Happy February! Oy, I’ve been so crazy unproductive and unfocused all day. I did yoga in my garage again today, and actually started to step off my mat to go do something else inside after 3 poses. I couldn’t help but laugh at myself as I dragged my ass back into Down Dog. I really don’t know whats up with me today. My hour and half of yoga was like pulling teeth, like baby-sitting some monster toddler. So was meditation this morning. I’ve been focusing on my metta practice ever since the retreat, taking a few minutes at the start of my sit to focus on my breath, and then spending the rest of the sit working with my metta phrases. Which are all sunny, nice things- “May I be safe, May I be happy, May I be healthy, etc”. But my mind slid in and out of my phrases today, I felt like I was chasing them around my mind, like when you drop the soap in the shower.

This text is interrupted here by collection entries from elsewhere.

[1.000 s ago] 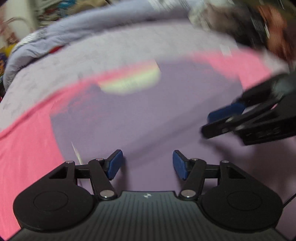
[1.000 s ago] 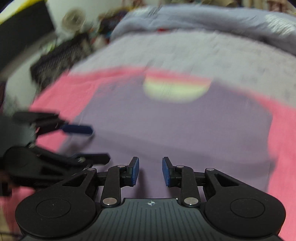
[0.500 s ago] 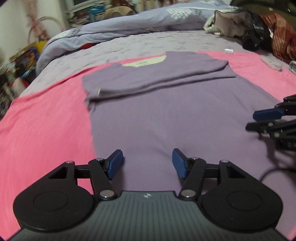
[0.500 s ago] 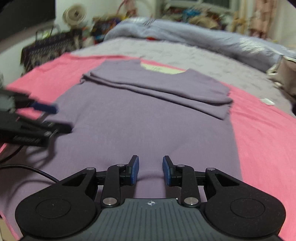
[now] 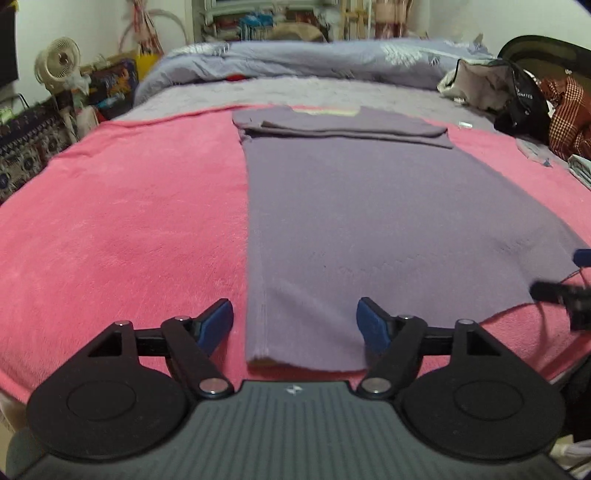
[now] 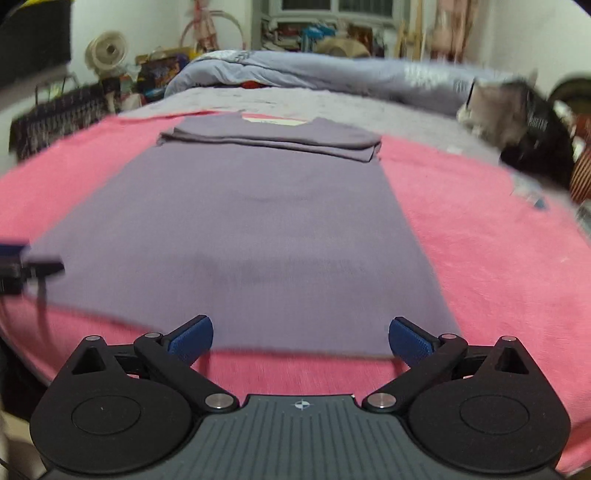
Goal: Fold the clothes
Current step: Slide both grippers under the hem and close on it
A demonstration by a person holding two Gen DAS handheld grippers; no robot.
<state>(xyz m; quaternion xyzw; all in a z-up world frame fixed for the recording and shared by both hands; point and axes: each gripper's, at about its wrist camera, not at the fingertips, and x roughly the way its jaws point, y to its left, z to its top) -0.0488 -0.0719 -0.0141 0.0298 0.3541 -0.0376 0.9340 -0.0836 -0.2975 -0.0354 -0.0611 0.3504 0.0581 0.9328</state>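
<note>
Both tongs poised at the shirt hem, jaws opening, nothing gripped.
Left wrist: left gripper (image 5: 294, 326) straddles the purple T-shirt's (image 5: 369, 206) near-left corner on the pink blanket (image 5: 129, 221). Right wrist: right gripper (image 6: 300, 339) spreads wide short of the hem; pinching blanket with cloth would spoil the fold.

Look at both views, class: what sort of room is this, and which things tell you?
Most likely a lived-in bedroom: a bed under a pink blanket, a rumpled duvet at its far end, and cluttered shelves by the wall.
</note>
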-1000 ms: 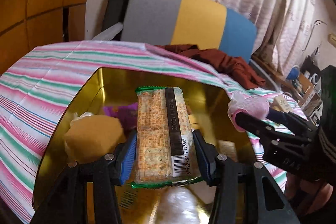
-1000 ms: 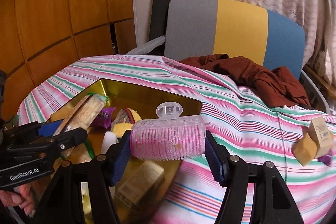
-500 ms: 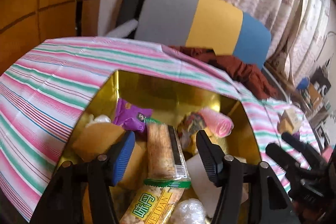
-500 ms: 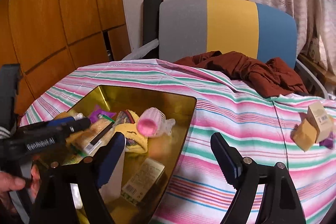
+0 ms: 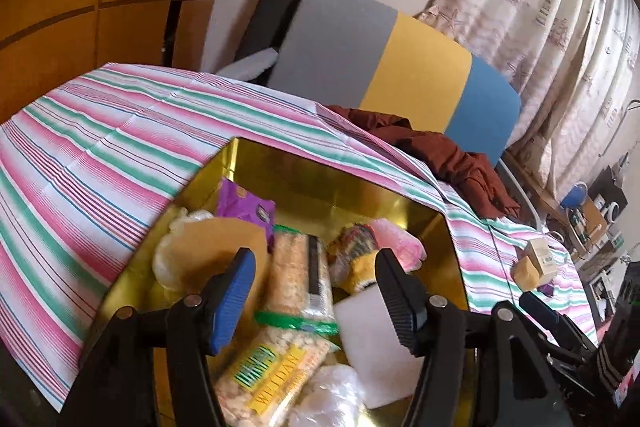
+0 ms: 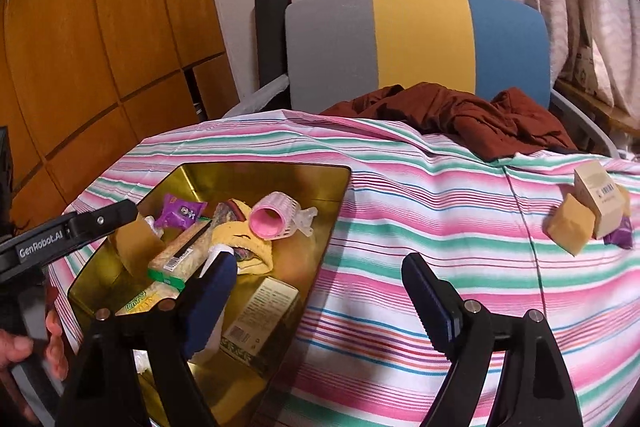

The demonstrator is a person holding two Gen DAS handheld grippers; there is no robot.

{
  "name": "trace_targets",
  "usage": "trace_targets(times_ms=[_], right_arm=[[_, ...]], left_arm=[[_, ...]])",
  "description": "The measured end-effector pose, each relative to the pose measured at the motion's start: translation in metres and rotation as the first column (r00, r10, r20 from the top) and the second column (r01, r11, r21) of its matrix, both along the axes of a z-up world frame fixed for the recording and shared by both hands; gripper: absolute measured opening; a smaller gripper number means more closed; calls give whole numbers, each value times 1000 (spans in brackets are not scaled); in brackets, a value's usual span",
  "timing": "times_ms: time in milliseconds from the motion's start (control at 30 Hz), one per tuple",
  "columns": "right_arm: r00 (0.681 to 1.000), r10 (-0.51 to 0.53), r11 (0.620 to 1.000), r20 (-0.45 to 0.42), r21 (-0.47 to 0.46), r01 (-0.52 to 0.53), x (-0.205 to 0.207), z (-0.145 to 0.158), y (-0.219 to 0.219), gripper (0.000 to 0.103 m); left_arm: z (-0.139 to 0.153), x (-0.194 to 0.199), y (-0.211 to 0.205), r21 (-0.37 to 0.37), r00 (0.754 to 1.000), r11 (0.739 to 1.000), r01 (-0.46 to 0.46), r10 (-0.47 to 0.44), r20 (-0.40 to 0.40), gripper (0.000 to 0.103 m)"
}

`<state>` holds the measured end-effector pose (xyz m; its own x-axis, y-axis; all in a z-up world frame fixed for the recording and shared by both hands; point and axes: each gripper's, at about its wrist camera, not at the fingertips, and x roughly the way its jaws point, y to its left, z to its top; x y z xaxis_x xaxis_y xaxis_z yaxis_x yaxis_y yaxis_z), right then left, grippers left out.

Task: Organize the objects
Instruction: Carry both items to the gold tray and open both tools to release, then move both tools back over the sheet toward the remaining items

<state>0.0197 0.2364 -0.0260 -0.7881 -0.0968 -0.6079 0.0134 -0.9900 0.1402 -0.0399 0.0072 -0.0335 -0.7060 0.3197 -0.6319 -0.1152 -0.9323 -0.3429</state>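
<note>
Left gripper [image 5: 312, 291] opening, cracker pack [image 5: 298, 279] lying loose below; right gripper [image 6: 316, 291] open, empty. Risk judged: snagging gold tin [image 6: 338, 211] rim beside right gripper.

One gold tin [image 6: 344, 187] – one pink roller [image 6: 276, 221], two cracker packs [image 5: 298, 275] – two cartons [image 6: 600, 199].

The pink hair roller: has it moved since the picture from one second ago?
Yes. The pink hair roller was between the right tongs, above the gold tin's edge; it now lies inside the tin, and the tongs are empty.
</note>
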Motion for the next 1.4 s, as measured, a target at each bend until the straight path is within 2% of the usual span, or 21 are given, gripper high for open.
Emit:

Some part of me apparently feels like I have something far more important to do with my time. But I DON’T! My reading, my yoga- that’s ALL I’m supposed to be doing today. This must have to do with going back to school, back to Ohio on Saturday. I’m excited out of my mind, but I’m nervous too. I haven’t seen some of my best friends since May of last year, because I studied abroad in the Fall. Nor I haven’t been in an academic environment that’s anywhere near as rigorous as my college’s since then. Even reading in English for this project was hilariously confusing at first, coming back out of my Italian soaked Fall semester consciousness. Thinking of 15 page Art History papers and hundreds of pages of reading gives me the jitters. But at the same time, its all that I want, to be immersed in learning, to dork out over new things, to carry heated class debates out onto the snowy quads. Ah, UTOPIA. Fjkdalfjkldaf focus, focus, focus.